Gazeteci Alican Uludağ ise Cumhuriyet gazetesinde çalıştığı dönemde, Cingil’in paylaşımını alıntılayarak, “Bir dönem Zekeriya Öz’ler Beşiktaş Adliyesi’nde kumpaslar kurmuştu. Yeni kumpasların adresi ise Çağlayan Adliyesi oldu. Aktörler değişse de hukuksuzluklar hep aynı” mesajıyla eleştirmişti.

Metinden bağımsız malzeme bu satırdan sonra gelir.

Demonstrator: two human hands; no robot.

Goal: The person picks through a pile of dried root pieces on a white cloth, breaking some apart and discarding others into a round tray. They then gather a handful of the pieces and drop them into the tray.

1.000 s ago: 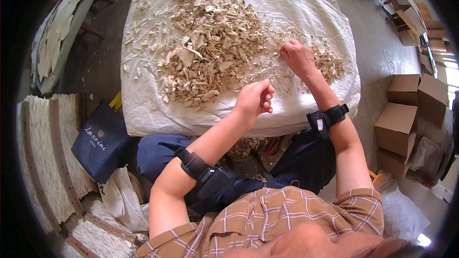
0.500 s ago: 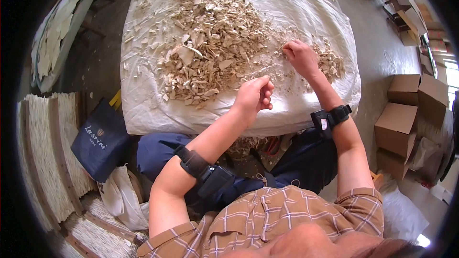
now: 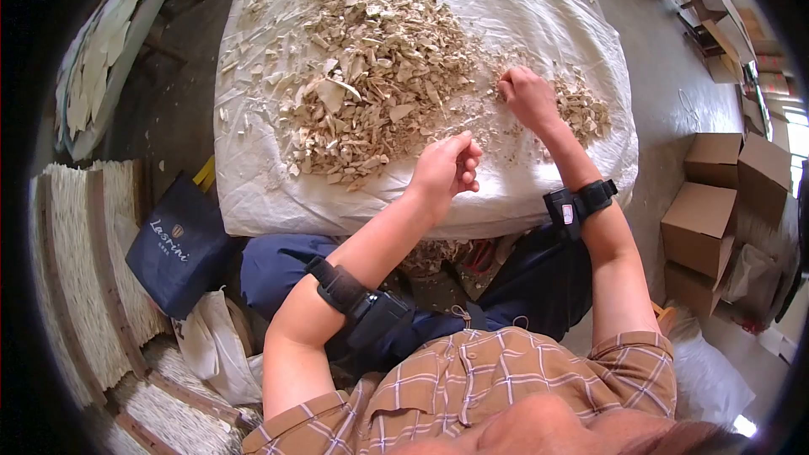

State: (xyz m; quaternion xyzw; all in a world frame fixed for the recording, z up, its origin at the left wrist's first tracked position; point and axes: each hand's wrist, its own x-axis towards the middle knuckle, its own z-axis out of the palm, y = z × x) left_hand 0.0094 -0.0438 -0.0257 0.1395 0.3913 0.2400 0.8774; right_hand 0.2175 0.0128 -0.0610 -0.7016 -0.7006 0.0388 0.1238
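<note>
Pale chips (image 3: pixel 371 84), dry and splintery, lie heaped across a white plastic sheet (image 3: pixel 253 194) that fills the upper middle of the frame.

Nearest the camera, at the bottom, are the person's checked shirt and dark trousers, with a black strap on each forearm. Just above, near the sheet's lower edge, the left hand (image 3: pixel 445 170) is curled into a loose fist, fingers folded in as if cupping something; what it holds cannot be made out. Higher and to the right, the right hand (image 3: pixel 529 99) rests fingertips-down among the chips, fingers drawn together in a pinch on small pieces.

As a judgement, the sorting is well short of done: the large heap sits left of the right hand, while only a thin scatter (image 3: pixel 581 105) lies to its right, and a further small patch shows at the sheet's far top edge.

As for containers, a dark blue bag (image 3: pixel 177 244) stands at lower left, its contents hidden. Cardboard boxes (image 3: pixel 708 219) are stacked at right, closed or unreadable. At upper left a round tray (image 3: pixel 101 59) holds flat pale slices.
</note>
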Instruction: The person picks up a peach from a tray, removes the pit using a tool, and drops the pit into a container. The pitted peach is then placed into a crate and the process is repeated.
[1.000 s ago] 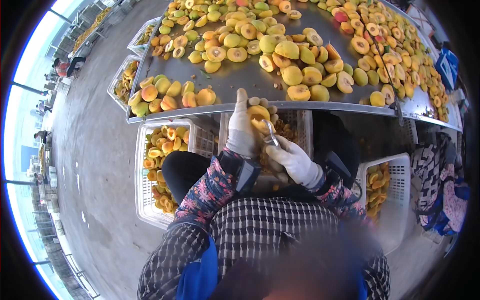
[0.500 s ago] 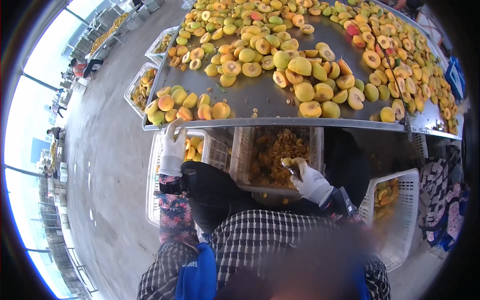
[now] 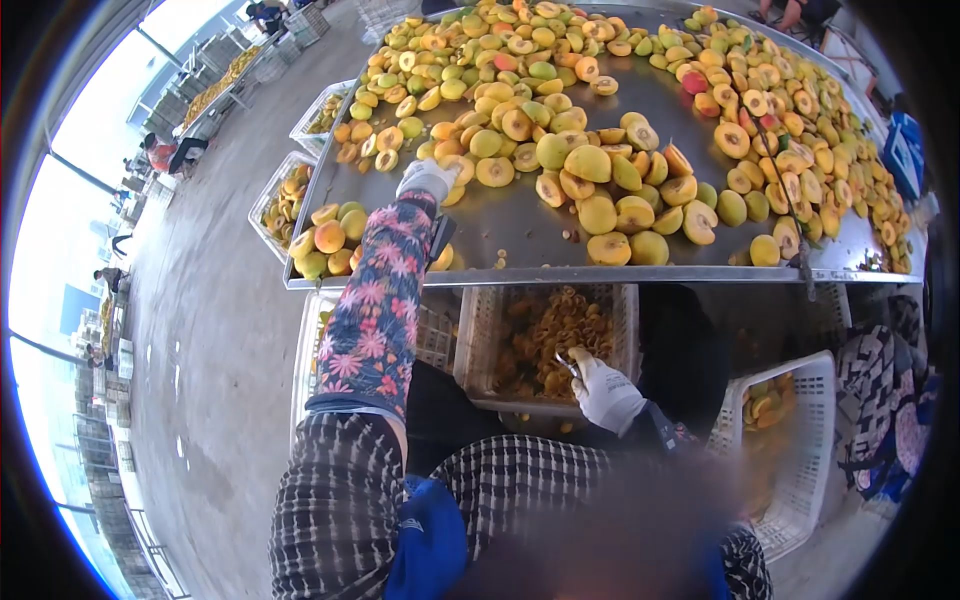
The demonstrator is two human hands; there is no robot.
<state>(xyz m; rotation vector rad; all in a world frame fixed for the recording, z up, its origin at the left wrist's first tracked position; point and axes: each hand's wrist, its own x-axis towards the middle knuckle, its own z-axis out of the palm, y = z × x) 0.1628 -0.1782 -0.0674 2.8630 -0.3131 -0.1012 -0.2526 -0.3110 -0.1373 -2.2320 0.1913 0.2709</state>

İstanbul Cumhuriyet Başsavcılığı, gazeteci Alican Uludağ hakkında yargı görevlilerine hakaret iddiasıyla soruşturma başlattı. Başsavcılık, bu kapsamda Uludağ’ın ifadesinin alınması amacıyla soruşturmadan 11 ay sonra Ankara’ya talimat yazdı. Talimattan, konuyu eleştiren diğer kişiler hakkında da toplu bir soruşturma yürütüldüğü anlaşıldı.
Uludağ ifadesinde, Cumhurbaşkanı Recep Tayyip Erdoğan’ın İnsan Hakları Eylem Planı’nı tanıtım toplantısındaki “İfade ve basın özgürlüğüne ilişkin standartları yükseltmek için gazetecilerin mesleki faaliyetlerinin kolaylaştırılmasına yönelik tedbirler geliştiriyoruz” sözünü hatırlatarak, şunları belirtti:
“Ceza Kanunu basın özgürlüğü üzerinde tehdit aracı olarak kullanmak demokratik hukuk devleti ilkesine aykırıdır. Söz konusu paylaşım güncel bir tartışmaya katkı sunmak amacıyla yapılmıştır. Buna yönelik soruşturmak açmak ise demokratik toplum gereklerine aykırıdır. Cumhurbaşkanı Recep Tayyip Erdoğan’ın en son açıkladığı İnsan Hakları Eylem Planı’nda da yargı mensuplarının Avrupa İnsan Hakları Sözleşmesi kararlarına uyması, basın özgürlüğü ile gazeteci güvenliğine işaret etmiştir. Bu soruşturma insan hakları eylem planının ruhuna aykırıdır. Sonuç olarak tamamen Anayasa’da güvence altına alınan basın ve ifade hürriyeti kapsamında ve hakaret kastım olmadan yaptığım eleştirel bir paylaşımla ilgili açılan bu soruşturmada kovuşturmaya yer olmadığı kararı verilmesini arz ve talep ederim.”